Word for word, repeat the data; no picture should appear in the result.

DATASET CONTENT:
========
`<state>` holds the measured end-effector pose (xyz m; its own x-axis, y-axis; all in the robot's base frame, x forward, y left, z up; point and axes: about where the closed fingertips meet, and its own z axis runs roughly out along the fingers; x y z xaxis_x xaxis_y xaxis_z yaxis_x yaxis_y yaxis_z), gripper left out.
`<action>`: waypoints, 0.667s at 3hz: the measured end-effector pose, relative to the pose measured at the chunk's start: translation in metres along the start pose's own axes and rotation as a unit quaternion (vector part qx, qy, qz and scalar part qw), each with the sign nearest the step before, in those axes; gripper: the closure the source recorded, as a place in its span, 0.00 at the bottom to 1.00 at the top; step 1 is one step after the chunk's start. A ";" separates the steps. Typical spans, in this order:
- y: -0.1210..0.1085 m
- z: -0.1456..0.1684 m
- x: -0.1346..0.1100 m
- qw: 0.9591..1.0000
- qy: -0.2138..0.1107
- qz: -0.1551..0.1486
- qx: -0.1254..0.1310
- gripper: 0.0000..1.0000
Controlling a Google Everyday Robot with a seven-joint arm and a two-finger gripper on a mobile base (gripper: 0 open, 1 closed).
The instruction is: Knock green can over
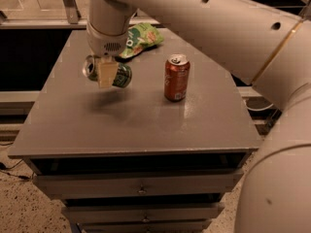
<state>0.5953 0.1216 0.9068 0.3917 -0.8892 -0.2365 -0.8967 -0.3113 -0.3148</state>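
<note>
At the far left of the worktop (pixel 146 125), the gripper (pixel 108 71) hangs with its fingers (pixel 104 77) closed on the green can (pixel 124 75) — tipped sideways, seemingly just above the surface. Next move — release it flat, away from the red can (pixel 176 79).

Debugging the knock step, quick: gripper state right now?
Gripper: jaws closed on the green can, held sideways just above the table, left of the red can.
</note>
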 end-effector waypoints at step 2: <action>0.009 0.024 -0.006 1.000 0.001 -0.007 -0.009 0.30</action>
<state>0.5898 0.1317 0.8831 0.4047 -0.8850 -0.2302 -0.8941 -0.3302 -0.3025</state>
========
RESPONSE FOR THIS EXERCISE:
`<state>` holds the measured end-effector pose (xyz m; its own x-axis, y-axis; all in the robot's base frame, x forward, y left, z up; point and axes: about where the closed fingertips meet, and its own z axis runs roughly out along the fingers; x y z xaxis_x xaxis_y xaxis_z yaxis_x yaxis_y yaxis_z), gripper left out.
`<action>`: waypoints, 0.667s at 3hz: the measured end-effector pose, relative to the pose measured at the chunk's start: translation in metres along the start pose's own axes and rotation as a unit quaternion (vector part qx, qy, qz and scalar part qw), each with the sign nearest the step before, in those axes; gripper: the closure the source recorded, as a place in its span, 0.00 at the bottom to 1.00 at the top; step 1 is one step after the chunk's start. A ";" separates the steps. Typical spans, in this order:
- y: -0.1210..0.1085 m
- z: -0.1456..0.1684 m
- x: -0.1346..0.1100 m
- qw: 0.9591..1.0000
- qy: -0.2138..0.1107
- qz: -0.1551..0.1486
- qx: -0.1254..0.1310
- gripper: 0.0000..1.0000
Controlling a Google Everyday Robot with a seven-joint arm and a two-finger gripper on a mobile base (gripper: 0 open, 1 closed).
The instruction is: Knock green can over
<state>0.5953 0.1216 0.9068 0.3917 -0.8892 -0.2365 -0.8967 -0.3113 -0.3148</state>
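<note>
At the far left of the worktop (pixel 146 125), the gripper (pixel 108 71) hangs with its fingers (pixel 104 77) closed on the green can (pixel 124 75) — tipped sideways, seemingly just above the surface. Next move — release it flat, away from the red can (pixel 176 79).

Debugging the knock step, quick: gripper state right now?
Gripper: jaws closed on the green can, held sideways just above the table, left of the red can.
</note>
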 end-effector waypoints at step 2: <action>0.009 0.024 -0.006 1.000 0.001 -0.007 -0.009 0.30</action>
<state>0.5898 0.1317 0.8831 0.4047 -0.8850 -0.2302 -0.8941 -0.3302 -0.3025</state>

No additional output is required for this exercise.